Nach der Auffassung des Senats kann der Beklagten aber insoweit nicht gefolgt werden, als diese lediglich eine befristete Rente wegen voller Erwerbsminderung anzuerkennen in der Lage war. Zwar werden Renten wegen verminderter Erwerbsfähigkeit grundsätzlich auf Zeit geleistet (§ 102 Abs.2 Satz 1 SGB VI). Renten, auf die ein Anspruch unabhängig von der jeweiligen Arbeitsmarktlage besteht, werden hingegen unbefristet geleistet, wenn unwahrscheinlich ist, dass die Minderung der Erwerbsfähigkeit behoben werden kann (§ 102 Abs.2 Satz 4 SGB VI). Nachdem die Erwerbsfähigkeit des Klägers auf täglich unter drei Stunden abgesunken ist, besteht sein Rentenanspruch unstreitig unabhängig von der jeweiligen Arbeitsmarktlage aus reinen medizinischen Gründen. Die Rente ist auch unbefristet zu leisten, da es unwahrscheinlich ist, dass die Minderung der Erwerbsfähigkeit behoben werden kann. Dies ergibt sich aus dem Gutachten des gerichtlichen Sachverständigen Dr.M. , der ausführt, dass auf Grund der Chronifizierung und der Persönlichkeitsstörung die Prognose ungünstig erscheine, so dass es eher unwahrscheinlich sei, dass der Kläger (innerhalb von zwei Jahren) unter konsequenter psychiatrisch-psychotherapeutischer Therapie eine Besserung des beruflichen Leistungsvermögens erreicht. Es sei dennoch nicht auszuschließen, dass eine gutachtenrelevante Besserung unter konsequenter Therapie zu erreichen sei. Diese letzte Aussage reicht zur Überzeugung des Senats nicht aus, die Unwahrscheinlichkeit der Besserung zu verneinen. Die erforderliche Wahrscheinlichkeit besteht, wenn die Behebung der Minderung der Erwerbsfähigkeit nach medizinischen Erkenntnissen innerhalb eines Zeitraums von drei Jahren ab Rentenbeginn nicht nur möglich, sondern wahrscheinlich ist (KassKomm-Niesel, § 102 SGB VI Rdnr.13). Eine an Sicherheit grenzende Wahrscheinlichkeit ist nicht erforderlich. Die von Dr.M. genannte entfernte Möglichkeit reicht zur Überzeugung des Senats nicht aus, die Unwahrscheinlichkeit einer Besserung zu entkräften.
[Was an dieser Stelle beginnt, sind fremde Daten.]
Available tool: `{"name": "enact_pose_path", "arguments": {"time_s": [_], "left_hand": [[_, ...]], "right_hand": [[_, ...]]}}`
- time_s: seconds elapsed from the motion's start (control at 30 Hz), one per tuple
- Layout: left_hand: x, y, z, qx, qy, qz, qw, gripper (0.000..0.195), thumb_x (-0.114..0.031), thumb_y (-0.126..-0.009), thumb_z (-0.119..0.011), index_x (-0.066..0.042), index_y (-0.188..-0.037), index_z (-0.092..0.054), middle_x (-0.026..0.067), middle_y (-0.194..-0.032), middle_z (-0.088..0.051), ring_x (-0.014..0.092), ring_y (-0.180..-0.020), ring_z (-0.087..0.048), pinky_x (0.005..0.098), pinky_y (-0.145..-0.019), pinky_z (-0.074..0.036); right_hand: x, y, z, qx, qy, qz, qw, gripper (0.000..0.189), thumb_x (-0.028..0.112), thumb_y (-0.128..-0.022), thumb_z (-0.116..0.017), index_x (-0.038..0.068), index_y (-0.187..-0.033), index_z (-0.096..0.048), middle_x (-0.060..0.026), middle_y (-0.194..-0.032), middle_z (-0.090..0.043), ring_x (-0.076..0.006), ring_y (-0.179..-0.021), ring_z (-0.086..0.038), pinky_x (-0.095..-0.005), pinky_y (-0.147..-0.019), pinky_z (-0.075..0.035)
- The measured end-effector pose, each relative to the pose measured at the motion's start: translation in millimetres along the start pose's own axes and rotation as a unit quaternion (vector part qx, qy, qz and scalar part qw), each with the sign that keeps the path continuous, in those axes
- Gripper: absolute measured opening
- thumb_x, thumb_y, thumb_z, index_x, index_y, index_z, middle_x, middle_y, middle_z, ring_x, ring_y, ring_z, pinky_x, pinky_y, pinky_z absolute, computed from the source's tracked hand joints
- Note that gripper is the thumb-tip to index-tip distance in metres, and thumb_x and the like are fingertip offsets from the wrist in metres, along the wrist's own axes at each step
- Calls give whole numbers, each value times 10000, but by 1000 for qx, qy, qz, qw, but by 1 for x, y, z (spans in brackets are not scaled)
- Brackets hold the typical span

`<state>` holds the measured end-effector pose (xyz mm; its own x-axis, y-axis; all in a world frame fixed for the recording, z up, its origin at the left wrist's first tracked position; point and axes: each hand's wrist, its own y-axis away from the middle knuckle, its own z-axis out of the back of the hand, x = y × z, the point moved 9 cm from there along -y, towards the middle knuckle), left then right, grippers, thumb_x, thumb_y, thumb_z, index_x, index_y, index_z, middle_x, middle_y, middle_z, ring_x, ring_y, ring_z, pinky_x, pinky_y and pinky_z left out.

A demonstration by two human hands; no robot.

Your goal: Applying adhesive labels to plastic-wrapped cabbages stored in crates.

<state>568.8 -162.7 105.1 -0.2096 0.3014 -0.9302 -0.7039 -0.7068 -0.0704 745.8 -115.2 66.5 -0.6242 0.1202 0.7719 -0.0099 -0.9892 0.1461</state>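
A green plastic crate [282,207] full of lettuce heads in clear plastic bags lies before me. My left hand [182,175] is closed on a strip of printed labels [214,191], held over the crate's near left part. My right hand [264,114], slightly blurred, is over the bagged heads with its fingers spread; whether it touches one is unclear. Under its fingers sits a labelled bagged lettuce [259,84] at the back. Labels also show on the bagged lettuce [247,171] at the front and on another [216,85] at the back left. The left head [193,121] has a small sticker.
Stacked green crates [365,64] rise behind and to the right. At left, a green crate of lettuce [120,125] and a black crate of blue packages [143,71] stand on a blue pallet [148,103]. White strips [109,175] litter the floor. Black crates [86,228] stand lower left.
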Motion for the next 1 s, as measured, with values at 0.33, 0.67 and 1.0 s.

Das angefochtene Urteil des Sozialgerichts München sowie die Entscheidung der Beklagten und der Bescheid vom 04.10.2006 waren deshalb entsprechend abzuändern unter Verurteilung der Beklagten zur Rentenleistung ab 01.09.2004.
Die Kostenentscheidung beruht auf § 193 SGG und berücksichtigt das teilweise Obsiegen des Klägers.
Gründe für die Zulassung der Revision nach § 160 Abs.2 Nrn.1 und 2 SGG liegen nicht vor.